Even though the United States does not face a physical or economic threat from the admission of refugees, the United States Refugee Admissions Program (USRAP) still needs improvement. Through comparative analysis with Canada’s refugee admissions program, this thesis determined that the United States could not only reverse course and return refugee admissions to its projected levels under former President Obama, but could surpass these admission levels without long-term costs to the federal government. By adopting best practices from the Canadian refugee admissions model, as well as the Canadian Provincial Nominee Program, the United States could continue to meet its humanitarian obligations while ensuring its national security.

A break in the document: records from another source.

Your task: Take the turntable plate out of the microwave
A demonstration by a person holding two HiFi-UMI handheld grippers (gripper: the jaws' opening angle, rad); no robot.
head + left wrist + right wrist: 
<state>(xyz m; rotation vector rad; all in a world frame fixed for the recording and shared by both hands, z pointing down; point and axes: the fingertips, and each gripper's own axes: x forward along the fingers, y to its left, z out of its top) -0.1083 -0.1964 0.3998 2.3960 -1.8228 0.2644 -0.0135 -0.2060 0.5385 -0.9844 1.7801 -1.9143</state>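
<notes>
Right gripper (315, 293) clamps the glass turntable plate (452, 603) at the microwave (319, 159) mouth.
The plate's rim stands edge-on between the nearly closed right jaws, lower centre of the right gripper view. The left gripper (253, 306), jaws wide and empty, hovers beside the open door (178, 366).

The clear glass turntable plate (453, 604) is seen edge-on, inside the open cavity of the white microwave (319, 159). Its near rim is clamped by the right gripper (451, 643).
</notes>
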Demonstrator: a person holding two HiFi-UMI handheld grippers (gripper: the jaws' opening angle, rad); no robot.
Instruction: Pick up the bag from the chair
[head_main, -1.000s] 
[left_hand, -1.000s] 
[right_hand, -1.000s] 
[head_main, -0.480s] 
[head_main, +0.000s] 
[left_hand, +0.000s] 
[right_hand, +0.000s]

These practices—combined with the existing immigration system framework in the United States through the United States Citizenship and Immigration Services (USCIS)—could help return the United States to its position as a world leader of annual refugee admissions. This would benefit the United States socially and economically, in both a broad sense and on a community level, as refugees could be sponsored based upon the specific needs of communities around the United States. This concept could be tested in a pilot program that takes advantage of the twenty-six USCIS districts; this would ensure a widespread and comprehensive sample, and could help dispel fears that any such program would be politically charged rather than focused on the highest possible benefit for the highest number of people and organizations.
Decreasing refugee admissions and erecting physical, executive, or legislative barriers has not increased the safety of the United States. Instead, it has negatively affected the United States’ international standing and has caused the country to fail to meet ethical and legal obligations to provide safe haven to those seeking protection. Based on anecdotal evidence from the southwest border and from Europe (in response to its tightening of asylum and refugee procedures), it is possible that the United States could experience increased incidents of smuggling and human trafficking in the future. To combat this potential trend, the United States must reverse course in its refugee admissions, which will ultimately lead to long-term benefits for the United States as a whole.